Among the entries below, please repeat exactly and only the lines from the line containing "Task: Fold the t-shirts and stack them" to the line containing "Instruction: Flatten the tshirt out", both lines included.

Items listed in a dataset:
---------------
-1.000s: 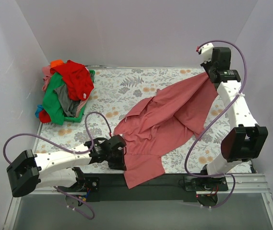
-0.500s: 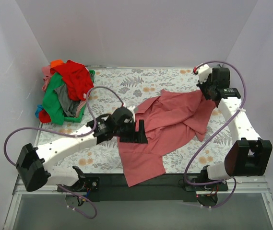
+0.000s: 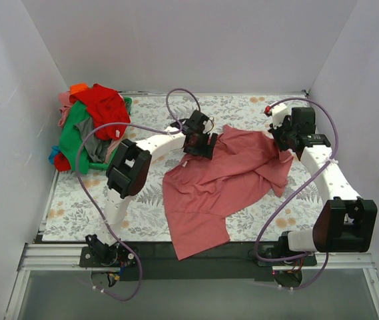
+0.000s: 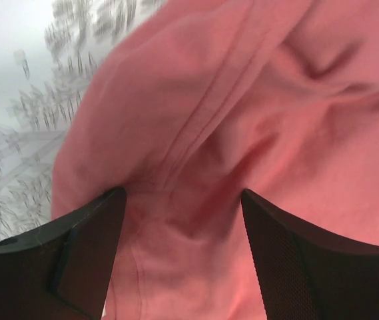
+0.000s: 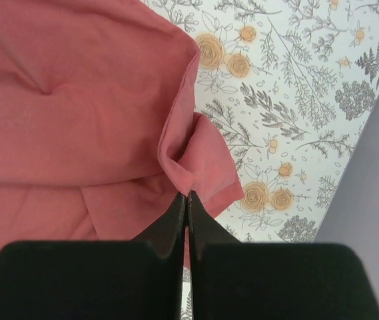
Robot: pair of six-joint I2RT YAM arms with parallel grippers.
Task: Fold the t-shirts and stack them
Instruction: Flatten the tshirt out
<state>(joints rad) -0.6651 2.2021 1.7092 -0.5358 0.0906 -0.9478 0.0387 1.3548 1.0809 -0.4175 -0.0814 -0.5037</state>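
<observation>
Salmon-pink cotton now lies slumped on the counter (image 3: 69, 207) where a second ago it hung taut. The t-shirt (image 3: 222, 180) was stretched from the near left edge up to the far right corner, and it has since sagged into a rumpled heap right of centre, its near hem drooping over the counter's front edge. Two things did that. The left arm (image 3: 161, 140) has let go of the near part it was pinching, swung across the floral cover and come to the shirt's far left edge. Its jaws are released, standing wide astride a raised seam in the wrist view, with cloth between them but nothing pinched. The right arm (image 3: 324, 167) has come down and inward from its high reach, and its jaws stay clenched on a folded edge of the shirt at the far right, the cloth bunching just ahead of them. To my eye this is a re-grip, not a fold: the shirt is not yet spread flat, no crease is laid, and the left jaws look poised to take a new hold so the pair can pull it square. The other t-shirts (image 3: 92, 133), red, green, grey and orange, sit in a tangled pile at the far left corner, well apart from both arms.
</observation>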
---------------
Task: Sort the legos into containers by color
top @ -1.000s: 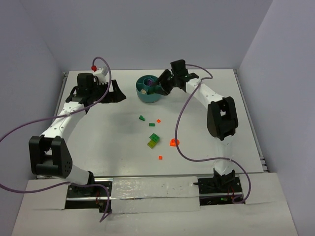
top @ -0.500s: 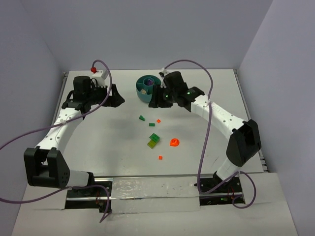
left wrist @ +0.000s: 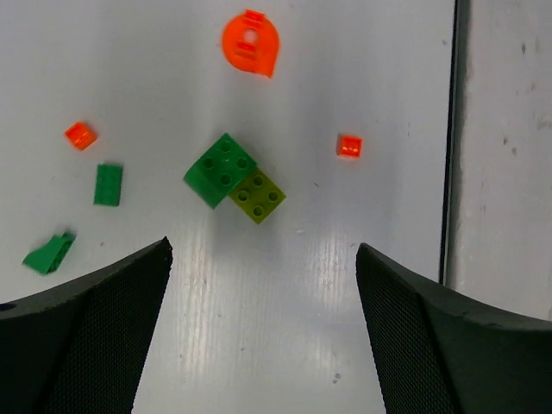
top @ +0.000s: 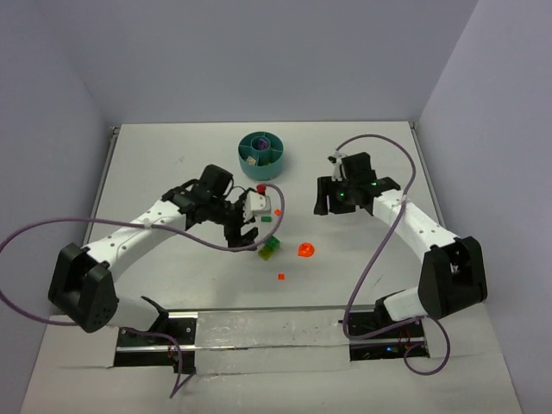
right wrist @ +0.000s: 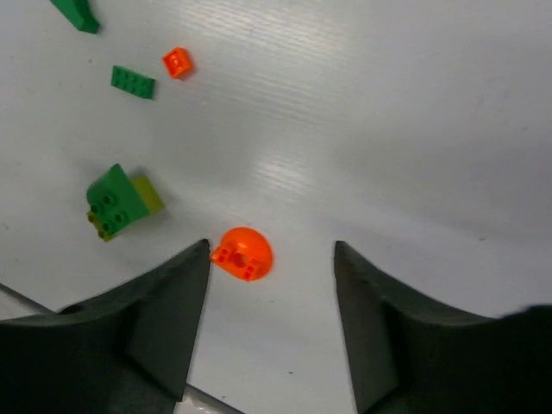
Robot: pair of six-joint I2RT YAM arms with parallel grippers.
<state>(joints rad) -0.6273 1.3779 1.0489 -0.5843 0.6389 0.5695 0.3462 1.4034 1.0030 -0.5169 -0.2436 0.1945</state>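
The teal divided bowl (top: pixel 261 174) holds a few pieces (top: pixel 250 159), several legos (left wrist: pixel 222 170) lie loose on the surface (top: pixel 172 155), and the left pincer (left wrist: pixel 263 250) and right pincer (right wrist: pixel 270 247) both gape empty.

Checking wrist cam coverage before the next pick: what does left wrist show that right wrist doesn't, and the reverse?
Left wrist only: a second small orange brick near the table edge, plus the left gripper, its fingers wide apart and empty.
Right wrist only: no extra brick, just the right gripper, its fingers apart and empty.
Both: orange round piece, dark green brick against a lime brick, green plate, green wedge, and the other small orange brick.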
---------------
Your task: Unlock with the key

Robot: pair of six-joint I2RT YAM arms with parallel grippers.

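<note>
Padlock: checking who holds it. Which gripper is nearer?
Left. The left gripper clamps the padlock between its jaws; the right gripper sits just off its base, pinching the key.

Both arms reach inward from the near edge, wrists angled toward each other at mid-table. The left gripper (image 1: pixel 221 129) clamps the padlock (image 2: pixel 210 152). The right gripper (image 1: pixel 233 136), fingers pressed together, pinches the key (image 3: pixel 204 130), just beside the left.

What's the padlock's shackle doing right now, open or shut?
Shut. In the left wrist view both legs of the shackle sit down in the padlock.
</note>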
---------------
# [Written response]
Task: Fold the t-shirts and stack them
Instruction: Flatten the tshirt out

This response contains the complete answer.